--- START ---

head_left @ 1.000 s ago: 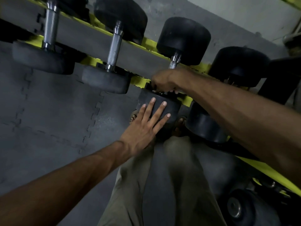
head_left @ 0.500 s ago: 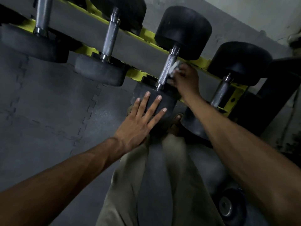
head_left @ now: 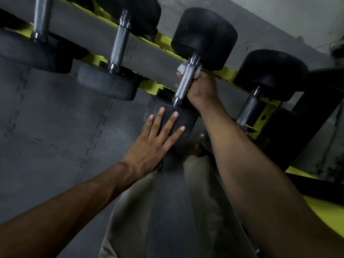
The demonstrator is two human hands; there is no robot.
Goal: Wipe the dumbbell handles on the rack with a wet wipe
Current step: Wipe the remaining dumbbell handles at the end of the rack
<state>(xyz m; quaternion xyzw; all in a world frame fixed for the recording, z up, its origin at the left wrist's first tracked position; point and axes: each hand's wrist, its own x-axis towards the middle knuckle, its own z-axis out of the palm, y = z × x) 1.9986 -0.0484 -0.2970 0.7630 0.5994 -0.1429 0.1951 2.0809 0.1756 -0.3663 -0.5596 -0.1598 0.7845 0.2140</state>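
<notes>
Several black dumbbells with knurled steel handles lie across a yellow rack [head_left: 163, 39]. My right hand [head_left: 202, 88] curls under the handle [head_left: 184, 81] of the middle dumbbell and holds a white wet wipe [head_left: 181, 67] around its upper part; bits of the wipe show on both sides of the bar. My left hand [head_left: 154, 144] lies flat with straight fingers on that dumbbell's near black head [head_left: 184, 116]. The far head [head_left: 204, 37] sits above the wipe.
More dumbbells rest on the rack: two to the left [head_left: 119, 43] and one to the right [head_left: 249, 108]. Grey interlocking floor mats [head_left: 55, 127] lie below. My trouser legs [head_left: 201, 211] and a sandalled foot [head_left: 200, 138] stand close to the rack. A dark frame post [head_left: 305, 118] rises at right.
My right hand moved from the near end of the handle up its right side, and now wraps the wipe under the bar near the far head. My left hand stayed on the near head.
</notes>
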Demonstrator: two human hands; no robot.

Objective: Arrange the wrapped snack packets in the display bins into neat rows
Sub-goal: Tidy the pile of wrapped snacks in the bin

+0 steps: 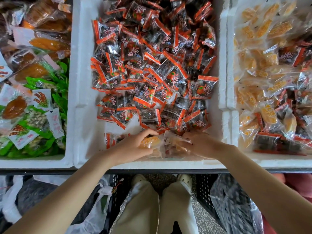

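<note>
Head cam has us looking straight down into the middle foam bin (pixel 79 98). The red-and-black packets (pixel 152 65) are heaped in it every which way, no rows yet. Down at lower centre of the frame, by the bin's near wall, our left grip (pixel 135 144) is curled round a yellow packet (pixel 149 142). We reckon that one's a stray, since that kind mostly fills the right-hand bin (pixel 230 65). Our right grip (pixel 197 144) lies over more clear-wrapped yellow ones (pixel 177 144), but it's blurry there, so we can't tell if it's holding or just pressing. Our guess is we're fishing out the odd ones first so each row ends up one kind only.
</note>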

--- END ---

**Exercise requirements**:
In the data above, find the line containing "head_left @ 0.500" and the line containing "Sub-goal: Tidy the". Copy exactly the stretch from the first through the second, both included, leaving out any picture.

**Response**:
head_left @ 0.500 s ago: 
head_left @ now: 
The demonstrator is two human hands; there is no robot.
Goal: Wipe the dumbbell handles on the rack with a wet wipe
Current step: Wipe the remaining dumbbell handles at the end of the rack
<state>(xyz m; quaternion xyzw; all in a world frame fixed for the recording, z up, its origin at the left wrist's first tracked position; point and axes: each hand's wrist, its own x-axis towards the middle knuckle, its own z-axis out of the palm, y = z × x) 1.9986 -0.0484 -0.2970 0.7630 0.5994 -0.1429 0.1951 2.0809 0.1756 -0.3663 -0.5596 -0.1598 0.7845 0.2140</state>
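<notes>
Several black dumbbells with knurled steel handles lie across a yellow rack [head_left: 163, 39]. My right hand [head_left: 202, 88] curls under the handle [head_left: 184, 81] of the middle dumbbell and holds a white wet wipe [head_left: 181, 67] around its upper part; bits of the wipe show on both sides of the bar. My left hand [head_left: 154, 144] lies flat with straight fingers on that dumbbell's near black head [head_left: 184, 116]. The far head [head_left: 204, 37] sits above the wipe.
More dumbbells rest on the rack: two to the left [head_left: 119, 43] and one to the right [head_left: 249, 108]. Grey interlocking floor mats [head_left: 55, 127] lie below. My trouser legs [head_left: 201, 211] and a sandalled foot [head_left: 200, 138] stand close to the rack. A dark frame post [head_left: 305, 118] rises at right.
My right hand moved from the near end of the handle up its right side, and now wraps the wipe under the bar near the far head. My left hand stayed on the near head.
</notes>
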Demonstrator: two human hands; no robot.

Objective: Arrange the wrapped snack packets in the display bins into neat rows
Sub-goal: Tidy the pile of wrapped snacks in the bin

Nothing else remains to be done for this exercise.